最後に実機テストをしたうえで問題がなければ正式公開となります。

アウトソースする際に大事なこと

スマホサイト制作をアウトソースするにあたっては、どこからどこまでを外注するかその範囲を明確にしておくことが大切です。「相手はプロなのだからすべておまかせ」の丸投げ状態にしてしまうと、決してよいスマホサイトを作ることはできません。

優秀なWebデザイナーであっても商品やお客様のことについては、社内の人間ほど詳しくは分からないもの。どう表現するか、どんな使い勝手にするかはWebデザイナーにまかせても、何を伝えるか、誰に伝えるかという部分については、自社内できちんとコントロールしなければなりません。

また公開後の管理についても、どこまでを社内で行い、どこから外注するかを事前に決めておくことが重要です。アウトソースする場合にはそれなりのコストが必要になりますし、継続的に社内で管理・更新していくにはそのための体制やシステム設計が必要になります。

スマホ変換サービスを利用する方法

レスポンシブデザインのサイトを制作するにしても、スマホ独自のサイトを制作するにしてもコストや時間がかかってきます。そのため、スマホに対応させるにはスマホ変換サービスを利用するという方法もあります。

スマホ変換サービスは導入が簡単で、スマホサイトを新しく制作するよりもコストも安く、短期間でスマホ対応にできるメリットがあります。またPCサイトの内容を変更すると、自動的にスマホサイトの内容も更新されるので手間もかかりません。
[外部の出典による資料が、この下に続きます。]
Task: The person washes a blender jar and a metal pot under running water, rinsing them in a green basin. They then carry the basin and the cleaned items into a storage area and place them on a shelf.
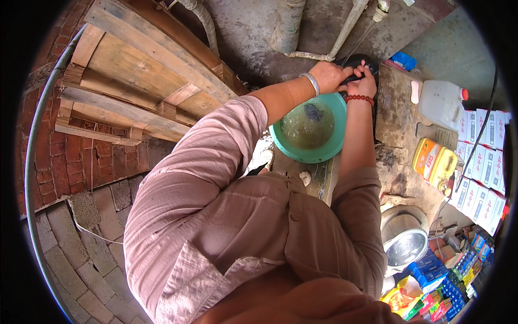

ただしスマホ変換サービスによっては、同じドメインが使えない、デザインの自由度が制限される、セキュリティのリスクが増えるなどのデメリットもありますので、慎重に検討することが重要です。

まとめ

せっかく作ったスマホサイトがユーザーにとって使いにくいものにならないよう、スマホサイトを制作する際にはどのような方法を用いるのか、必要なコンテンツは何かなど、しっかりとユーザー視点で考えなくてはなりません。

レスポンシブデザインにしてスマホ対応にするのか、PCサイトとは別にスマホサイトを制作するのか、スマホサイト制作をアウトソースする場合にはどこから依頼するのかなど、都度完成後をイメージして検討しましょう。時間や人的リソースが限られている場合、まずは導入が簡単なスマホ変換サービスを利用する方法もあります。

いずれにせよ、ユーザーにとっての利便性と自社のリソース、そしてスマホサイト制作によって得られる利益を考えて、ベストな選択をしてください。